After last week’s barnstorming double bill, the pace slows significantly in “Time And Tide” – an episode that moves the missing weapons mystery on a smidge, but is mostly memorable for some interesting character work.
It opens with a gleeful double bluff – the stranger lurking in the shadows and the dramatic music all setup for a gag about Jimmy sneaking above the first floor of The Griffith. It’s a moment that has repercussions later in the episode as Molly is busted and kicked out of the hotel for women. Dickensian Administrator Miriam Fry may be a comically broad antagonist at times, but Peggy’s nonchalant reaction to Fry’s petty playground intimidation tactics couldn’t be any cooler.
It’s keeping cool under pressure that proves Peggy’s greatest asset this episode after Jarvis is dragged down town for questioning. The interrogation starts as fairly standard cop show stuff, but turns increasingly tense as Thompson tightens the screw, revealing that Jarvis was accused of treason and dishonourably discharged during the war. James D’Arcy sells the idea that threatening his wife could push him to breaking point, but it’s a shame Anna still remains a mere voice in the cavernous mansion – how much more effective would the scene be had we been given a chance to care for her?
Once again, it's Peggy’s quick-thinking that saves the day, sabotaging Dooley’s best laid plans by revealing the location of Jarvis’ missing car report at an opportune moment. Peggy isn’t superhuman, and fighting a war on two fronts – one for the respect she deserves in the workplace, the other against Leviathan – is clearly taking its toll. As a result it feels like a hollow victory – a small step forward on the one hand, but a giant leap backwards on the other.
Peggy’s increasingly layered characterisation is one of the best things about “Time And Tide”. In the first two episodes she shrugs off the prehistoric opinions at the SSR because she has bigger fish to fry. But recognition for her work is clearly of the utmost importance, demonstrated best when she somewhat foolishly thinks to call in their discovery on the boat, despite the fact it could only possibly lead to her ruin. It’s heartbreaking to watch and Hayley Atwell does a remarkable job selling the sacrifices Peggy has to make on a daily basis.

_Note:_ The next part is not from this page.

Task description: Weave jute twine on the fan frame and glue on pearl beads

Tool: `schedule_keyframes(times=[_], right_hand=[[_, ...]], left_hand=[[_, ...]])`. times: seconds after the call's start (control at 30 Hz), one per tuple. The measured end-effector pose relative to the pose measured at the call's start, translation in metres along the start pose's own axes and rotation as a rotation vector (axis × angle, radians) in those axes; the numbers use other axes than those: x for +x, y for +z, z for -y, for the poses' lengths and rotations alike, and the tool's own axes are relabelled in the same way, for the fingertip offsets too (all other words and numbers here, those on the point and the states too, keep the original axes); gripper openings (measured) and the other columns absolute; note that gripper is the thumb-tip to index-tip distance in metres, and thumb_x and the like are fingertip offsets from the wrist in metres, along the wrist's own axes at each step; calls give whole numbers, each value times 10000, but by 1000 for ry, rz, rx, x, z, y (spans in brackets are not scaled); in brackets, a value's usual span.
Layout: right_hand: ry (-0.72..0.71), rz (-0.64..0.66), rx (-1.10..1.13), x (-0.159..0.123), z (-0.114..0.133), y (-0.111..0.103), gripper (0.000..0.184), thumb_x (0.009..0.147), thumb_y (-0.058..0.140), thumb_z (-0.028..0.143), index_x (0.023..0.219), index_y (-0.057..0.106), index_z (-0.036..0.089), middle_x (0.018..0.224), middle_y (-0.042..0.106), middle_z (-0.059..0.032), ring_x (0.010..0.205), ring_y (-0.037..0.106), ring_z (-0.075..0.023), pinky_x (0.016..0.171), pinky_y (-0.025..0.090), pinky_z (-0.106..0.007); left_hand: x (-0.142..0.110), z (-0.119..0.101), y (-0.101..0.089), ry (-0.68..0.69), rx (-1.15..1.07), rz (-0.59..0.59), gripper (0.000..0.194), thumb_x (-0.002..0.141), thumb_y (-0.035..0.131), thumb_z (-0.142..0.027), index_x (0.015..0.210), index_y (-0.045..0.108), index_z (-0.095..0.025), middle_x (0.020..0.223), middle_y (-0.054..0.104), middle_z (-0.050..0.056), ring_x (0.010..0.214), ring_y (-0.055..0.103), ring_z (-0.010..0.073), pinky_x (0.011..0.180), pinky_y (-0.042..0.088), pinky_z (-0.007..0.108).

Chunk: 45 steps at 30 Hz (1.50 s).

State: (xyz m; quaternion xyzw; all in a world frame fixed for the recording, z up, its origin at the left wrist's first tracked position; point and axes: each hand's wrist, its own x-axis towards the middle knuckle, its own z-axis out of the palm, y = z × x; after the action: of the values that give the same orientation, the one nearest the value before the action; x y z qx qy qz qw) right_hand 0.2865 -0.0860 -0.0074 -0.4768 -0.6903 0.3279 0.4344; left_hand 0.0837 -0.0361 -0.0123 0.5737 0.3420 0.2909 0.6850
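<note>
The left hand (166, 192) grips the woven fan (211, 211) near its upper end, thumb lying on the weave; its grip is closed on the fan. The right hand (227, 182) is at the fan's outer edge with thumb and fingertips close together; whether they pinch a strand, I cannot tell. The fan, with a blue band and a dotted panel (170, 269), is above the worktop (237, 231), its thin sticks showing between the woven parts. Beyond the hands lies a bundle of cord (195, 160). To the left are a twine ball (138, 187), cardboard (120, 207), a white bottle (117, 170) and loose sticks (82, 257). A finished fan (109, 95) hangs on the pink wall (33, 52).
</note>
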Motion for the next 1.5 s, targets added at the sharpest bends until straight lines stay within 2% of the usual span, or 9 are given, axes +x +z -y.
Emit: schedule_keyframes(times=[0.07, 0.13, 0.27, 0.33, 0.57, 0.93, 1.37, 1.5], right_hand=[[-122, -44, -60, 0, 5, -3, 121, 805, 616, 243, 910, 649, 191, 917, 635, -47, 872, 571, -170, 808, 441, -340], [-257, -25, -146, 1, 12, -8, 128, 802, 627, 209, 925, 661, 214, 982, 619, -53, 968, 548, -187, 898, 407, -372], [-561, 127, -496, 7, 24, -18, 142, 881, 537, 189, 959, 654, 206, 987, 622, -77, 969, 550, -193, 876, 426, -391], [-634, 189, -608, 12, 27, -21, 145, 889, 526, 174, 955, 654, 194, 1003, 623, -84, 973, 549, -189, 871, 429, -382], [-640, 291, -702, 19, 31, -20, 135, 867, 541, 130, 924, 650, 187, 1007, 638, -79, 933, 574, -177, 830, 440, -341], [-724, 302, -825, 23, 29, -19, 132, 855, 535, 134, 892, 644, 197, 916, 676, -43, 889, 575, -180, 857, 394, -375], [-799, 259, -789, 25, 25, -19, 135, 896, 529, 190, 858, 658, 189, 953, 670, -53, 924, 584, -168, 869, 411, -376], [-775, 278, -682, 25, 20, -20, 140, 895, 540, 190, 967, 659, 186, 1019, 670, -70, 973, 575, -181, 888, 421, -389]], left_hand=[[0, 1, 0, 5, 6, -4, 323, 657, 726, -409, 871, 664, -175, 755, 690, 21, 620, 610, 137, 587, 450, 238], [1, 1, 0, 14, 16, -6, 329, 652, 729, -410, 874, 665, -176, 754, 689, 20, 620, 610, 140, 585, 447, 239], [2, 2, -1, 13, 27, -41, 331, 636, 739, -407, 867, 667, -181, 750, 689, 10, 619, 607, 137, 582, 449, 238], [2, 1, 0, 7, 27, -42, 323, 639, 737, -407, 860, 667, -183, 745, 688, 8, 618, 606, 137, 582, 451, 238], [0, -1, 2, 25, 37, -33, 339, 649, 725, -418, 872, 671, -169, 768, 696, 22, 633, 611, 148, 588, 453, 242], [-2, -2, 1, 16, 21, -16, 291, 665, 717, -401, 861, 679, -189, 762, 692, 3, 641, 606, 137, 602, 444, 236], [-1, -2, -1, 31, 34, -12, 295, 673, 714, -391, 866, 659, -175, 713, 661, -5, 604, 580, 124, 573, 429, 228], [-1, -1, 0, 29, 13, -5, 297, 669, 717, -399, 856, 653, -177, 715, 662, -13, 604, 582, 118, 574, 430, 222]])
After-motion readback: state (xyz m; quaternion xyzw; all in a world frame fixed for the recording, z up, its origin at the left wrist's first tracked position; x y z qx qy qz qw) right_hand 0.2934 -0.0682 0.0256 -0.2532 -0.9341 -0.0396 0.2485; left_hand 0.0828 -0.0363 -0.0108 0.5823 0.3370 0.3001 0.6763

The massage device turned deadly weapon that Peggy uses to take down her hulking assailant borrows its name from the villainous alter ego of comics character Frank Payne. The former Agent Of SHIELD wears a snake-like suit and has electrified metal coils around his wrists.
It may lack the regular pulse-racing set-pieces of the first two episodes, but it’s to "Time And Tide's" credit that you don’t really notice the missing action beats until one comes along nearly half an hour into the 42-minute episode. The fight scene, again, is nicely staged – a bare-knuckled affair that doesn’t hold back simply because Carter is a woman. It’s a little too reminiscent of the fight in the Agent Carter One Shot, but has a cracker of an ending as Carter downs the goon with Stark’s glowy Constrictor.
As always the episode is immaculately shot, staged, scored and written. Special mention this week goes to the lighting, with the sinister green of Sasha Demidov’s hotel room and the deadly red of the ship’s interior adding a touch of larger than life comic book flair to the otherwise gorgeous period production design.
If there’s a problem with this episode it’s that the threat still feels a little too nebulous. With Brannis and Demidov out of the picture, all we have to go on is the man in the trilby, who, for some reason, decides not to kill Carter and Jarvis as soon as they turn up at the ship, but instead waits for his guard dog to be taken away before making a move. Good job only one cop was guarding him, eh?
The death of Krzeminski also opens up interesting opportunities for the show - making the show’s cast expendable could mean more dramatic deaths before the end of the season. It’s hard to care about his demise given that we’ve only ever seen him behave like a Neanderthal, but writer Andi Bushell clearly realises this, undercutting his death with a brilliant gag: “I’ll call his girlfriend.” It’s Peggy’s surprisingly emotional reaction that really tugs on the heartstrings.
While episode three doesn’t hit the same highs as episodes one and two, a slight disappointment given that it’s only an eight episode season, there’s every sign here that Agent Carter will continue to be another critical hit for Marvel.
You may recognise the Griffith Hotel’s new resident, Dottie Underwood (Bridget Regan), as Legend Of The Seeker’s Mother Confessor Kahlan Amnell. We’d put good money on her being a Leviathan spy.
The Hole Truth
Both Agents Of SHIELD and now Agent Carter have featured stories about descending down a hole in the floor. Coincidence? Er, probably.
Worst. Spy. Ever.
Despite being generally brilliant, Peggy pulling back the curtain and peering out the window while Thompson and Sousa are two metres away was extraordinarily dumb.